§ Brief: Find the lines below that contain "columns" and tally them. Return only the total.

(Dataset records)
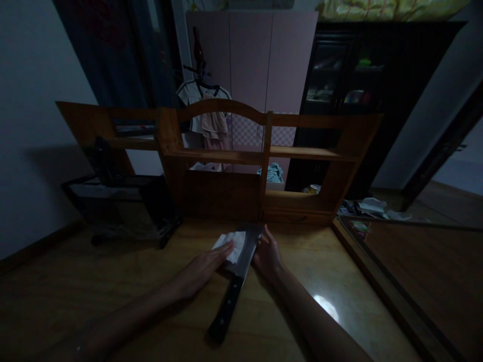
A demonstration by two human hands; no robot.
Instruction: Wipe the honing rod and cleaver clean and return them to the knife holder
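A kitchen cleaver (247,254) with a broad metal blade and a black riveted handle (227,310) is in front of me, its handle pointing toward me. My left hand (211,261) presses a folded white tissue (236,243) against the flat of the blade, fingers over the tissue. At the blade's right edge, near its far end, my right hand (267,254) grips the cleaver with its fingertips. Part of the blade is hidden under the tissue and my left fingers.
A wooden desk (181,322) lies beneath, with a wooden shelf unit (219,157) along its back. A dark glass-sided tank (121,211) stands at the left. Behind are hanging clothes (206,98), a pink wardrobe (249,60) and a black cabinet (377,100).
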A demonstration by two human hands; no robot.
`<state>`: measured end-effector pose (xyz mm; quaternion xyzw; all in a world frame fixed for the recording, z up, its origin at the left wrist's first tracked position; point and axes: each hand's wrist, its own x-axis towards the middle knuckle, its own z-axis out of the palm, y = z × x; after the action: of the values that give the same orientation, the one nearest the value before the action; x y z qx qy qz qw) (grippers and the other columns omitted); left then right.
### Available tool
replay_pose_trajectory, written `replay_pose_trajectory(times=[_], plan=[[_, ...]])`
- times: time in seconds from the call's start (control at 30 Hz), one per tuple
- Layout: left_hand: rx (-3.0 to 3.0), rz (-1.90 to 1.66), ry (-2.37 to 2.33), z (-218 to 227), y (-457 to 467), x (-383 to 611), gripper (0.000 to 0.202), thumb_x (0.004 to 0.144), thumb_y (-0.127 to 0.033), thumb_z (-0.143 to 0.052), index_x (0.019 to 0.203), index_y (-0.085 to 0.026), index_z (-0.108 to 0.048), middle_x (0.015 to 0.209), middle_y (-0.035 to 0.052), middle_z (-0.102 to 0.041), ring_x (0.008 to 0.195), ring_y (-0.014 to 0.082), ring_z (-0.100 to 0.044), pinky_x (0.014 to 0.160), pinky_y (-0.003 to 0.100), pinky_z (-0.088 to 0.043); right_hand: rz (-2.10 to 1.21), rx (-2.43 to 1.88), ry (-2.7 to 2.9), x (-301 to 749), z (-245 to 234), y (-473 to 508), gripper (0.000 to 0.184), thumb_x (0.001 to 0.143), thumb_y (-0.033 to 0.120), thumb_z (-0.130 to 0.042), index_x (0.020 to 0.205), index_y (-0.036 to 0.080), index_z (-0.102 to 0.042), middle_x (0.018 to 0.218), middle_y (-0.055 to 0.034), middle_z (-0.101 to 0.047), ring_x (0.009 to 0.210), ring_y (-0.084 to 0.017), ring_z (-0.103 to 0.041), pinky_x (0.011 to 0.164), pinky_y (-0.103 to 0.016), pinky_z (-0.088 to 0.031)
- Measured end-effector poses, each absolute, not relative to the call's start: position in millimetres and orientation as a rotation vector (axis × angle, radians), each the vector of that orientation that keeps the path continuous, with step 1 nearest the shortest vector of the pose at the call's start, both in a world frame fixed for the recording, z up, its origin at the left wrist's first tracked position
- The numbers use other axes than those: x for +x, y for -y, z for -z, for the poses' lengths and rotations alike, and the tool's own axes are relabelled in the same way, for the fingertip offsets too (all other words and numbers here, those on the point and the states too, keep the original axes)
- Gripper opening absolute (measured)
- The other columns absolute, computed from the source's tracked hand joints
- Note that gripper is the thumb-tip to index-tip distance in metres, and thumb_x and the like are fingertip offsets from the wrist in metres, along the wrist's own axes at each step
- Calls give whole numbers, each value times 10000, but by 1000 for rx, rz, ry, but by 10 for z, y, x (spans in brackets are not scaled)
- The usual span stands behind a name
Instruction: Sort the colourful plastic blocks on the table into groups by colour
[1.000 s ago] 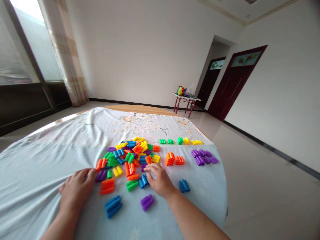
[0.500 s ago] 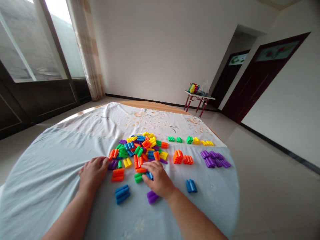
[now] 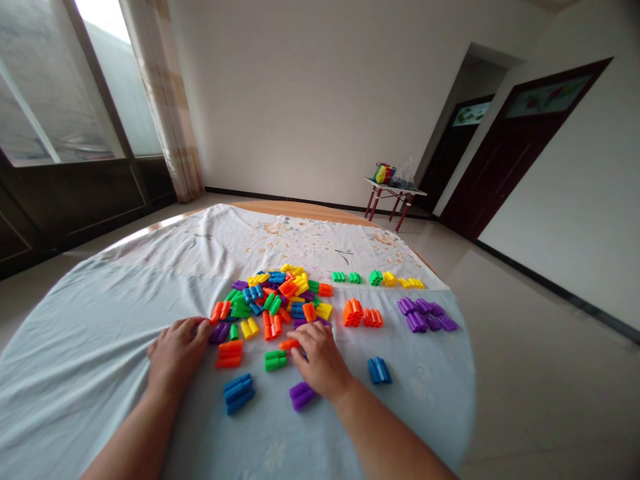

§ Exercise solution: 2